§ Exercise instructions:
Write out each record below exactly as it appears, with no pictures.

§ Source information:
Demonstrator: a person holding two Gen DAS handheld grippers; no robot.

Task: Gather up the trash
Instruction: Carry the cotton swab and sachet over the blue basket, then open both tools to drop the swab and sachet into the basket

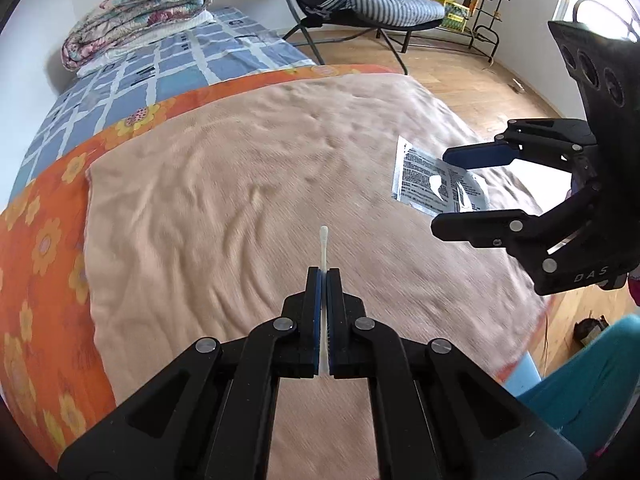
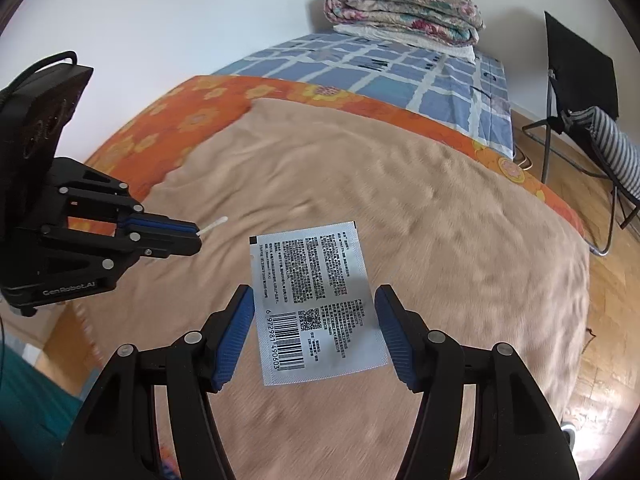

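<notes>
A white cotton swab (image 1: 323,244) sticks out forward from my left gripper (image 1: 324,276), which is shut on its stem; the right wrist view shows the same swab (image 2: 214,226) at that gripper's tip (image 2: 196,236). A silver printed sachet (image 2: 316,300) with a barcode spans the gap between the blue pads (image 2: 236,336) of my right gripper (image 2: 315,294), which is shut on its two side edges. The sachet looks sharp while the bed below is blurred. From the left wrist view, the sachet (image 1: 424,184) hangs in the right gripper (image 1: 440,192) above the peach blanket (image 1: 240,200).
The bed carries an orange flowered sheet (image 1: 44,240), a blue checked cover (image 1: 168,68) and a folded floral quilt (image 1: 140,12) at its head. A black folding chair (image 1: 360,4) with a striped cushion stands on the wooden floor (image 1: 480,80). A person's teal trouser leg (image 1: 592,372) is at right.
</notes>
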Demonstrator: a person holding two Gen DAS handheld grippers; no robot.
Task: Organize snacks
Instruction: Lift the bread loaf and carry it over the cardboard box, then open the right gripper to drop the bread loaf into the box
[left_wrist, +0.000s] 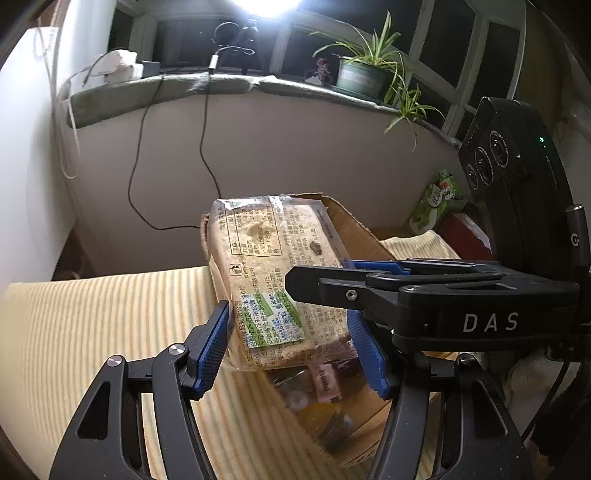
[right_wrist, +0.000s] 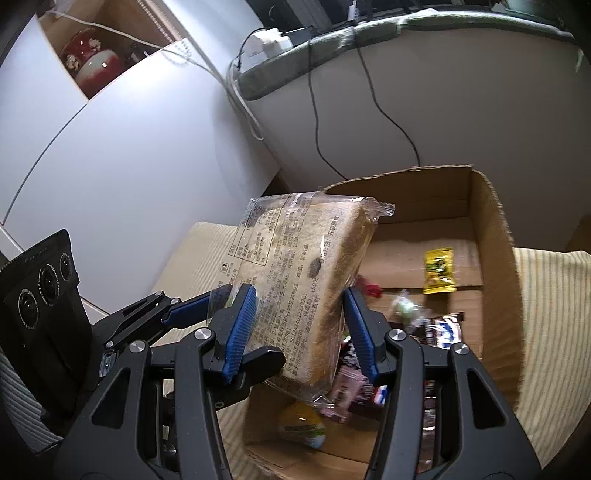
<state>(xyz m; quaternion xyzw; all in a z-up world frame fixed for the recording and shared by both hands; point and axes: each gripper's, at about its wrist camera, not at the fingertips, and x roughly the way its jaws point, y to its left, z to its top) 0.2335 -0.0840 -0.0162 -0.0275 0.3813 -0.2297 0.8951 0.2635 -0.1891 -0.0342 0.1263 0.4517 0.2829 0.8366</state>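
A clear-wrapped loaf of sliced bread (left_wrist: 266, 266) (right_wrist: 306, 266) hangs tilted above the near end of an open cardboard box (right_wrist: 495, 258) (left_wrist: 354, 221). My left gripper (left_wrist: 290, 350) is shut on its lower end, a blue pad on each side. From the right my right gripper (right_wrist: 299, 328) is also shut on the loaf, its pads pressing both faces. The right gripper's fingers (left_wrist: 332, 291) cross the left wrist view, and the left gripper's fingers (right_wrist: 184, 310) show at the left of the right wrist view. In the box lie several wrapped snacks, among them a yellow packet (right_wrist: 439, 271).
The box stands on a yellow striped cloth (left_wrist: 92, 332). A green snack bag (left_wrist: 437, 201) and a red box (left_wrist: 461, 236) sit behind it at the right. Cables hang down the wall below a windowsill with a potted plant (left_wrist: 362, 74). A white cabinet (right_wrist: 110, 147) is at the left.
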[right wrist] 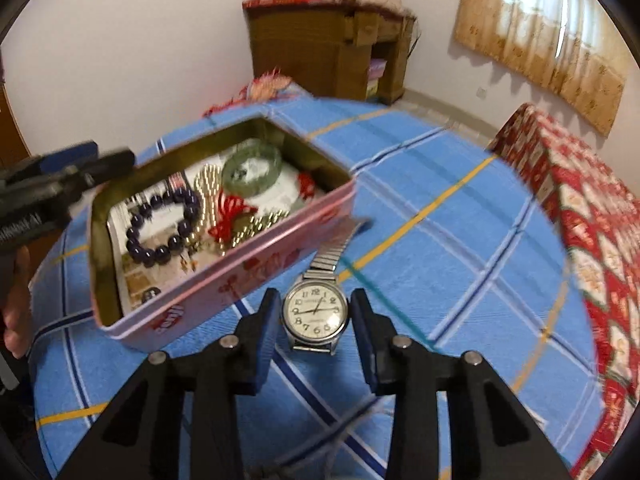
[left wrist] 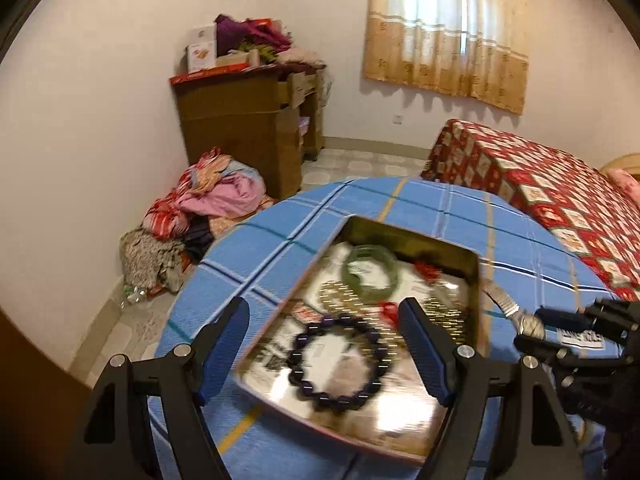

§ Problem solution:
Demonstrator: a person holding two Gen DAS handheld grippers; no robot.

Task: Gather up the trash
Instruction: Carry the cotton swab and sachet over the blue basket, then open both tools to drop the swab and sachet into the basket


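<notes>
A white cotton swab (image 1: 323,244) sticks out forward from my left gripper (image 1: 324,276), which is shut on its stem; the right wrist view shows the same swab (image 2: 214,226) at that gripper's tip (image 2: 196,236). A silver printed sachet (image 2: 316,300) with a barcode spans the gap between the blue pads (image 2: 236,336) of my right gripper (image 2: 315,294), which is shut on its two side edges. The sachet looks sharp while the bed below is blurred. From the left wrist view, the sachet (image 1: 424,184) hangs in the right gripper (image 1: 440,192) above the peach blanket (image 1: 240,200).
The bed carries an orange flowered sheet (image 1: 44,240), a blue checked cover (image 1: 168,68) and a folded floral quilt (image 1: 140,12) at its head. A black folding chair (image 1: 360,4) with a striped cushion stands on the wooden floor (image 1: 480,80). A person's teal trouser leg (image 1: 592,372) is at right.
</notes>
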Demonstrator: a person holding two Gen DAS handheld grippers; no robot.
Task: Organize snacks
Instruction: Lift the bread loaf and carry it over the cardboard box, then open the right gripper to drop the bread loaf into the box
[left_wrist, +0.000s] 
[right_wrist, +0.000s] 
<state>(xyz m; quaternion xyzw; all in a z-up world frame fixed for the recording and shared by both hands; point and axes: each gripper's, at about its wrist camera, not at the fingertips, and x roughly the way its jaws point, y to its left, z to its top) 0.2335 -0.0840 -0.0162 -0.0275 0.3813 -0.2297 0.8951 0.2635 -0.1891 -0.0342 0.1263 0.4517 0.2829 0.8366</state>
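A clear-wrapped loaf of sliced bread (left_wrist: 266, 266) (right_wrist: 306, 266) hangs tilted above the near end of an open cardboard box (right_wrist: 495, 258) (left_wrist: 354, 221). My left gripper (left_wrist: 290, 350) is shut on its lower end, a blue pad on each side. From the right my right gripper (right_wrist: 299, 328) is also shut on the loaf, its pads pressing both faces. The right gripper's fingers (left_wrist: 332, 291) cross the left wrist view, and the left gripper's fingers (right_wrist: 184, 310) show at the left of the right wrist view. In the box lie several wrapped snacks, among them a yellow packet (right_wrist: 439, 271).
The box stands on a yellow striped cloth (left_wrist: 92, 332). A green snack bag (left_wrist: 437, 201) and a red box (left_wrist: 461, 236) sit behind it at the right. Cables hang down the wall below a windowsill with a potted plant (left_wrist: 362, 74). A white cabinet (right_wrist: 110, 147) is at the left.
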[right wrist] 
[left wrist] 

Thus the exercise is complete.